◆ **What is required**:
Would you please repeat the material exactly, from the first line to the last?

◆ **Data block**:
Content starts
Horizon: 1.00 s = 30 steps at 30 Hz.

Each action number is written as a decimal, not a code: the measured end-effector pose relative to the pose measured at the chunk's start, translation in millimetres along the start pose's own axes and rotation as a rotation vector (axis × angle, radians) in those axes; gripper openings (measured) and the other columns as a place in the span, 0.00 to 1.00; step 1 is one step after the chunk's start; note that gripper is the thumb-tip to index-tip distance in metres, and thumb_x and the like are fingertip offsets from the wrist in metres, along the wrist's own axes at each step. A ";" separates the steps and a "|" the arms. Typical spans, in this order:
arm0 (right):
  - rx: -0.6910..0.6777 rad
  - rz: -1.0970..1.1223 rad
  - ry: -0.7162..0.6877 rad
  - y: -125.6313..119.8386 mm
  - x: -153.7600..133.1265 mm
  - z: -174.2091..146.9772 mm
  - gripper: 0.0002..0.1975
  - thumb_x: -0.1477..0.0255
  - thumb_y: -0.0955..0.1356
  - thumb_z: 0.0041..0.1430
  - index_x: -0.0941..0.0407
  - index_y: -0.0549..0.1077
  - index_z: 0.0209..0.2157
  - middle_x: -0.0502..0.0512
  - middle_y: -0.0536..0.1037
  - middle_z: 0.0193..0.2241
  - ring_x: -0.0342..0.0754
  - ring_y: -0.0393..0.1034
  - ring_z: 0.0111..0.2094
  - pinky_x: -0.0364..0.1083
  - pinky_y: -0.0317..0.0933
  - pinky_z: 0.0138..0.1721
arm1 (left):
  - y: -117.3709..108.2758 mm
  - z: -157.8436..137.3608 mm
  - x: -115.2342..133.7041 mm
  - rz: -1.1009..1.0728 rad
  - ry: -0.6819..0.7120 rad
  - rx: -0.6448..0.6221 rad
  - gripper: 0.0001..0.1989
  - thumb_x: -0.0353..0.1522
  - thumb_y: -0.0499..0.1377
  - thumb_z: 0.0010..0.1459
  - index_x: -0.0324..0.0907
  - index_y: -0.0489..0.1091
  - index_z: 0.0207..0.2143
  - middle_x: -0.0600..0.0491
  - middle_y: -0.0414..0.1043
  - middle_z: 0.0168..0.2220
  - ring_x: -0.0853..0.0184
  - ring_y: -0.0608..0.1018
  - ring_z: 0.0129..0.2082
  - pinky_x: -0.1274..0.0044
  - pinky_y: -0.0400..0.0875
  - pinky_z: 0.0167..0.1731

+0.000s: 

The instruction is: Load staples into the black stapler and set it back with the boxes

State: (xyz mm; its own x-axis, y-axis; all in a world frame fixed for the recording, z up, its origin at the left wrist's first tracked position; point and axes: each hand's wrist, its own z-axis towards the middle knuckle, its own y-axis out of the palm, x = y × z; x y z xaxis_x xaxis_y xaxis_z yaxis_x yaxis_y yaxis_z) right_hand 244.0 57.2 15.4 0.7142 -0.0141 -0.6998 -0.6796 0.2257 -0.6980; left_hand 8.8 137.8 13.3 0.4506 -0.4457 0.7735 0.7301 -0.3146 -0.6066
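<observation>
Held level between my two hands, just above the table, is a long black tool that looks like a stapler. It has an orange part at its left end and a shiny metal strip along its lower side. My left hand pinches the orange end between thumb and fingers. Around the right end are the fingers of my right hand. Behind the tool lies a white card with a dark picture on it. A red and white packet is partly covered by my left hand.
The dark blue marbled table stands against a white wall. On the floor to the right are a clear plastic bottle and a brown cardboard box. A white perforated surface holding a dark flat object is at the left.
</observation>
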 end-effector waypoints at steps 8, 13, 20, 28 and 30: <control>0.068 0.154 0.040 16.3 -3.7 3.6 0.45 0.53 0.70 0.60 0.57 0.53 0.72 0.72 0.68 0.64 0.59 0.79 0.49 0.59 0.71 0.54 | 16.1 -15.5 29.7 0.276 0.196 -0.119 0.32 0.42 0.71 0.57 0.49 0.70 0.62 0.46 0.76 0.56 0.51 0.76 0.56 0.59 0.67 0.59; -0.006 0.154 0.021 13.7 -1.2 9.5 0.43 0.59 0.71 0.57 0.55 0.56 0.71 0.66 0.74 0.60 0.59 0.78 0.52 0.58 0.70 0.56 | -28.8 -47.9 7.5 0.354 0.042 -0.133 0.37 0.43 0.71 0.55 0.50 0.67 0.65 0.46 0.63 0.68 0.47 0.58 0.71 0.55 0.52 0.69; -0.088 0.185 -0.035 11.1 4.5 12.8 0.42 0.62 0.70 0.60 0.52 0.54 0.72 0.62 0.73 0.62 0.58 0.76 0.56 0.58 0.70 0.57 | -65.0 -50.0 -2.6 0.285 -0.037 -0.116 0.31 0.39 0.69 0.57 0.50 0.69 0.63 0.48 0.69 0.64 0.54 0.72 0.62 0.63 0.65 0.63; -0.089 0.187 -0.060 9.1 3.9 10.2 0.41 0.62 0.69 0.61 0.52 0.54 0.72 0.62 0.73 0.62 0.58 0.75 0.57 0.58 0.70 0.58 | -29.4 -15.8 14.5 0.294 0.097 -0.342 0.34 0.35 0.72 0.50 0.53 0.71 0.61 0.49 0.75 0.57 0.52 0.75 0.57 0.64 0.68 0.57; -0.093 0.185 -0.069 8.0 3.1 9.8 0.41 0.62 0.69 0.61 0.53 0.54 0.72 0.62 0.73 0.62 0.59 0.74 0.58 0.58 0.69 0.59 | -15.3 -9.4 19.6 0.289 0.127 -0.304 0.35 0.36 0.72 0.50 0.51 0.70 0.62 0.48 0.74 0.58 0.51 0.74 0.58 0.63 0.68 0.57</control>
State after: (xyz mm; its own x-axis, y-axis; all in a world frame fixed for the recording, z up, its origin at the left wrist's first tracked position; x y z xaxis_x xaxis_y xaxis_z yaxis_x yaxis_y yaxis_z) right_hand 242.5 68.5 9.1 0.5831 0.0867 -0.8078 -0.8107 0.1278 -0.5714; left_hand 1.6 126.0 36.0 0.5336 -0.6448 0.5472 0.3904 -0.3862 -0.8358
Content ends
◆ **Solved exercise**:
Horizon: 1.00 s = 30 steps at 30 Hz.

Each action number is written as a decimal, not a code: the measured end-effector pose relative to the pose measured at the chunk's start, translation in millimetres along the start pose's own axes and rotation as a rotation vector (axis × angle, radians) in those axes; gripper openings (measured) and the other columns as a place in the span, 0.00 to 1.00; step 1 is one step after the chunk's start; note that gripper is the thumb-tip to index-tip distance in metres, and thumb_x and the like are fingertip offsets from the wrist in metres, along the wrist's own axes at each step. A ";" separates the steps and a "|" the arms. Typical spans, in this order:
arm0 (right):
  - rx: -0.6910..0.6777 rad
  - rz: -1.0970..1.1223 rad
  - ry: -0.7162..0.6877 rad
  - y: -125.6313..119.8386 mm
  - x: -153.7600..133.1265 mm
  - z: -174.2091..146.9772 mm
  - gripper: 0.0002..0.1975
  - thumb_x: -0.1477..0.0255
  - thumb_y: -0.0955..0.1356
  - thumb_z: 0.0041..0.1430
  - index_x: -0.0941..0.0407
  - index_y: -0.0549..0.1077
  - index_z: 0.0209..0.2157
  - middle_x: -0.0502..0.0512
  - middle_y: -0.0536..0.1037
  - middle_z: 0.0193..0.2241
  - ring_x: -0.0342..0.0754
  - ring_y: -0.0393..0.1034
  - ring_z: 0.0111..0.2094
  - pinky_x: -0.0364..0.1083
  - pinky_y: -0.0317..0.0933
  - pinky_z: 0.0138..0.1721
arm1 (left):
  - y: -117.3709..108.2758 mm
  - z: -157.8436..137.3608 mm
  - x: -115.2342..133.7041 mm
  - rz: -1.1009..1.0728 rad
  - ry: -0.6819..0.7120 rad
  - rx: -0.6448..0.6221 rad
  - gripper: 0.0001..0.1989
  - thumb_x: -0.0353..0.1522
  - thumb_y: -0.0499..0.1377
  - thumb_z: 0.0010..0.1459
  - index_x: -0.0324..0.0907
  - index_y: -0.0489..0.1091
  - index_z: 0.0207..0.2143
  - middle_x: -0.0600..0.0491
  - middle_y: -0.0414..0.1043
  - middle_z: 0.0168..0.2220
  - ring_x: -0.0853..0.0184
  - ring_y: -0.0608..0.1018
  - ring_z: 0.0129..0.2082
  - pinky_x: -0.1274..0.0044
  - pinky_y: -0.0400..0.0875
  - pinky_z: 0.0167..0.1731

+0.000s: 

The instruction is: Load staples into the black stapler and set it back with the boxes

State: (xyz mm; its own x-axis, y-axis; all in a world frame fixed for the recording, z up, its origin at the left wrist's first tracked position; point and axes: each hand's wrist, its own z-axis towards the middle knuckle, its own y-axis out of the palm, x = y × z; x y z xaxis_x xaxis_y xaxis_z yaxis_x yaxis_y yaxis_z) right_hand 244.0 57.2 15.4 0.7142 -0.0141 -0.6998 -0.6796 0.2257 -0.6980; left_hand 8.8 137.8 13.3 0.4506 -0.4457 0.7735 0.7301 -0.3146 -0.6066
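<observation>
Held level between my two hands, just above the table, is a long black tool that looks like a stapler. It has an orange part at its left end and a shiny metal strip along its lower side. My left hand pinches the orange end between thumb and fingers. Around the right end are the fingers of my right hand. Behind the tool lies a white card with a dark picture on it. A red and white packet is partly covered by my left hand.
The dark blue marbled table stands against a white wall. On the floor to the right are a clear plastic bottle and a brown cardboard box. A white perforated surface holding a dark flat object is at the left.
</observation>
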 end-effector waypoints at steps 8, 13, 20, 28 and 30: <control>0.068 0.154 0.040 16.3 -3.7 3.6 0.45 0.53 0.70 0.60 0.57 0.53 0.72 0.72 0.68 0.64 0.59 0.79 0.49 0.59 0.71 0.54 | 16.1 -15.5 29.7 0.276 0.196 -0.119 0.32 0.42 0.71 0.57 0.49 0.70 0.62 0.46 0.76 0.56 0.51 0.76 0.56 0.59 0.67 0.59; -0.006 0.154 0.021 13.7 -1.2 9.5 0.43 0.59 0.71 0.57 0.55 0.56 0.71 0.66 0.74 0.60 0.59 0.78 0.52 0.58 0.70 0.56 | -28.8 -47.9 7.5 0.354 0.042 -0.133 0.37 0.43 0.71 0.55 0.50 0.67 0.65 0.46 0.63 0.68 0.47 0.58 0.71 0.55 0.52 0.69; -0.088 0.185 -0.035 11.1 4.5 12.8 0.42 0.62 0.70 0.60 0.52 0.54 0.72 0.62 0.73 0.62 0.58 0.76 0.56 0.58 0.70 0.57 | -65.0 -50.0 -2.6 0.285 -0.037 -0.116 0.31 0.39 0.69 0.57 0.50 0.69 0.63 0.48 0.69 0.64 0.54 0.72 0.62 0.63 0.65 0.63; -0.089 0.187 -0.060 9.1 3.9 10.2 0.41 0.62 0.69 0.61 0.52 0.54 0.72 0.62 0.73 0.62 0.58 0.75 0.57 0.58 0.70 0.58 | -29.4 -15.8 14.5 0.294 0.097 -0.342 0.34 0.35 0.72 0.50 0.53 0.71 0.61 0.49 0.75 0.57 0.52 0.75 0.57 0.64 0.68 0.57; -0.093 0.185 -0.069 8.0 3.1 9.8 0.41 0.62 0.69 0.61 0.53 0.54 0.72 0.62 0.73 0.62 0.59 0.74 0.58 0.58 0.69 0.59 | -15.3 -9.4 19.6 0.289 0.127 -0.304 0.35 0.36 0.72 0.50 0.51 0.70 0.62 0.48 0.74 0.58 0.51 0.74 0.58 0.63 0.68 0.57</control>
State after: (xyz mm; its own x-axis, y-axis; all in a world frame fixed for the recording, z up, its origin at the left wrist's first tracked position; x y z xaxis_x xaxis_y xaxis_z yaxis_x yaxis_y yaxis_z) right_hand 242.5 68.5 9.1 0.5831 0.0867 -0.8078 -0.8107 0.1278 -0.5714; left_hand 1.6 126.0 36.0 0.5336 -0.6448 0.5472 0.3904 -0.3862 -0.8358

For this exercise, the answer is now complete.